We note that our Wilmington Medical Center decision reversed the contrary decision of the district court, N.A.A.C.P. v. Wilmington Medical Center, 426 F. Supp. 919 (D.Del. 1977), rev'd, 599 F.2d 1247 (3d Cir. 1979), which was relied upon by the district court in this case to support its broad conclusion that "[p]laintiff's failure to seek administrative redress of his Title VI claims requires dismissal of the present complaint." 520 F. Supp. at 135.
"These considerations led to the enactment of sections 602 and 603. Congress was concerned with limiting the power of federal agencies to bring about compliance with section 601, not with limiting private rights under section 601. That sections 602 and 603 are limits on agencies, and not on rights, is repeatedly made clear in the legislative proceedings.
"To imply a private cause of action, we must find that such a cause would be consistent with the underlying purposes of the legislative scheme. A private cause of action under Title VI to seek declaratory and injunctive relief is entirely consistent with the legislative scheme. We find it impossible to square the plaintiff's peripheral role in the section 602 and 603 process with their critical status as protected beneficiaries under section 601, unless section 601 is read to include a right of action distinct from the limitations of sections 602 and 603. The very fact that private parties are normally precluded from advancing their section 601 rights before the administrative agency makes more compelling the implication of a private remedy under Title VI. As the Supreme Court has noted, when there is a legal right without a legal remedy, the right has little meaning."

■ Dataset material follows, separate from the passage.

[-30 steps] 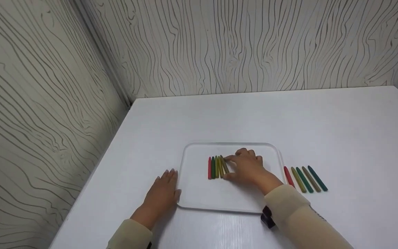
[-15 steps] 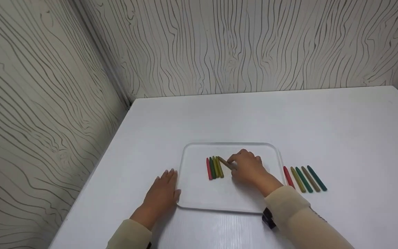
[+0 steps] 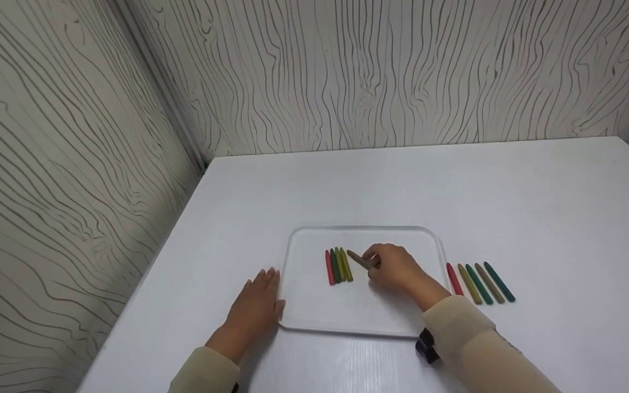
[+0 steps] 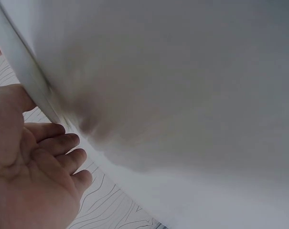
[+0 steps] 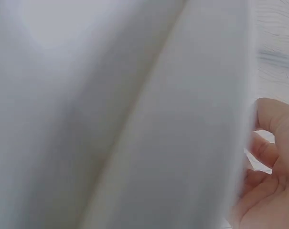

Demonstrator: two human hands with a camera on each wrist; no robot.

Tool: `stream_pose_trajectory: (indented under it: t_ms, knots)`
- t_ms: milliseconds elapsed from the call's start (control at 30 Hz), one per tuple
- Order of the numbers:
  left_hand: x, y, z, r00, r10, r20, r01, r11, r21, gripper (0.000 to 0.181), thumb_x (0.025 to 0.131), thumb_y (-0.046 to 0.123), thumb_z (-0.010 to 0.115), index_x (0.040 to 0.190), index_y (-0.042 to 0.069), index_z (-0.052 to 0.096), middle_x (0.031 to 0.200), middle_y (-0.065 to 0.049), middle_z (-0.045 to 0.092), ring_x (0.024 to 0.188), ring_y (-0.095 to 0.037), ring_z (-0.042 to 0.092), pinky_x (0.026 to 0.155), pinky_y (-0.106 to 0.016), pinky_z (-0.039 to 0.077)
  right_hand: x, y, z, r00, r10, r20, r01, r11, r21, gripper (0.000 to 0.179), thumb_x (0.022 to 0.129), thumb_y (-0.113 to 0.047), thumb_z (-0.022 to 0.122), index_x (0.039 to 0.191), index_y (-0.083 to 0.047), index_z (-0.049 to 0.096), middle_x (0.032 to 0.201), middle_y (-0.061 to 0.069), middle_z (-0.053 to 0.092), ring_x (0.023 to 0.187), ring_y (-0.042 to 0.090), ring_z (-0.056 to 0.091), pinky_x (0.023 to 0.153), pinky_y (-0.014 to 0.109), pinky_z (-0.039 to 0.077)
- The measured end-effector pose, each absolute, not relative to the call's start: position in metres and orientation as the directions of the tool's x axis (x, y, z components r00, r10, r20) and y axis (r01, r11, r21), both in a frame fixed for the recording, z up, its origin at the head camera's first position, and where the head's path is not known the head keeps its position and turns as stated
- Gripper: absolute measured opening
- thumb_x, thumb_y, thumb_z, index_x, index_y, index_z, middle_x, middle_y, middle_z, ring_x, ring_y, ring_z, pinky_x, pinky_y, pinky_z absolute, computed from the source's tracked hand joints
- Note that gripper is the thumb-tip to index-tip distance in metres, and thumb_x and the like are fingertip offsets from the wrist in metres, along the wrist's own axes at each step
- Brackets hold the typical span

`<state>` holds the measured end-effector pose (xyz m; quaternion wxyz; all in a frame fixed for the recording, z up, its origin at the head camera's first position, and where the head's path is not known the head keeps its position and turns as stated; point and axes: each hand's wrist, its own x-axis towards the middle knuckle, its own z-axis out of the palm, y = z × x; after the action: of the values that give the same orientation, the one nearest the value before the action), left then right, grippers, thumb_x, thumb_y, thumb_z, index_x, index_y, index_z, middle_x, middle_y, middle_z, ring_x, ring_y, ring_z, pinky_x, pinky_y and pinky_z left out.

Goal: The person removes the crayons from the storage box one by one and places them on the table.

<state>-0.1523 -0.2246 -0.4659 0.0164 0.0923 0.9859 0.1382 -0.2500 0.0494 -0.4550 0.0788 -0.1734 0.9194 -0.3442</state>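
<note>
My right hand [image 3: 396, 268] is over the white tray [image 3: 314, 316] and pinches a brown crayon [image 3: 359, 259], which slants up to the left. Just left of it, a row of several crayons [image 3: 338, 266] in red, dark green and olive lies on the tray. At the tray's left edge my left hand [image 3: 254, 300] rests, its fingers extended along the rim. In the left wrist view the left hand's palm [image 4: 29, 176] shows, close to the rim. The tray hides much of the right hand [image 5: 273, 176] in the right wrist view; the crayon is not visible there.
To the right of the tray a second row of several crayons [image 3: 481, 283] lies on the white table [image 3: 402, 185]: red, olive, green, brown and dark teal. Wood-patterned walls [image 3: 347, 71] stand behind the table and on its left.
My right hand has drawn the brown crayon away from the end of the row, to the right, and turned it to a stronger slant. The remaining row shifted slightly. My left hand has stayed put.
</note>
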Motion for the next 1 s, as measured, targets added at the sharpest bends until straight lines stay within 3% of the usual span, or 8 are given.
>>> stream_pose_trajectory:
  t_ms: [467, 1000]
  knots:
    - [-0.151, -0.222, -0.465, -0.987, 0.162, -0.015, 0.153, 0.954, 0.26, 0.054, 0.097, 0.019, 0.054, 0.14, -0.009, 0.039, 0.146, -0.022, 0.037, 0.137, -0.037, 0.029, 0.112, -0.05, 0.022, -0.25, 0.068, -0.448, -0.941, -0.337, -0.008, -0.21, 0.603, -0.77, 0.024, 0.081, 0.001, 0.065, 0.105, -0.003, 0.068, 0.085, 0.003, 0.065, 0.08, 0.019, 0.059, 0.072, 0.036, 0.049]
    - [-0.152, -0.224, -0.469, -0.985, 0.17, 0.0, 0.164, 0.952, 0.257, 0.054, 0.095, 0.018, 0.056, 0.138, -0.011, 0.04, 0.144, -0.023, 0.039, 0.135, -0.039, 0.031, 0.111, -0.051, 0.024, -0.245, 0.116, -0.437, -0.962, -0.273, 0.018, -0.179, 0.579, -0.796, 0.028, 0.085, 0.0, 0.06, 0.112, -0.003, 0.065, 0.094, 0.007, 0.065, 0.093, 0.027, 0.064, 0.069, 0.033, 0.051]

Id. at 1254-55 (footnotes and citations omitted).
Thus, the argument in favor of an exhaustion requirement — potential interference with the administrative enforcement scheme of sections 602 and 603 — is precisely the argument rejected by this court in Wilmington Medical Center. Indeed, the court explicitly stated that "we hold that there exists a private cause of action under section 601 of Title VI which may be asserted without preliminary recourse to agency remedial procedures. . . ." 599 F.2d at 1250 n. 10. See also id. at 1249 n.6. while it might be possible to narrowly distinguish this case on the ground that the exhaustion issue was not before the Wilmington Medical Center court, we are satisfied that the exhaustion principle announced there is a sound one. Further, the Supreme Court in Cannon treated Title IX as identical in both structure and policy to Title VI and went on to discuss at length, although arguably in dictum, that administrative exhaustion is not required under Title IX. The Court observed:
See note 2 above.
"It has been suggested that, at least in the absence of an exhaustion requirement, private litigation will interfere with HEW's enforcement procedures under § 902 of Title IX. The simple answer to this suggestion is that the Government itself perceives no such interference under the circumstances of this case, and argues that if the possibility of interference arises in another case, appropriate action can be taken by the relevant court at that time. . . .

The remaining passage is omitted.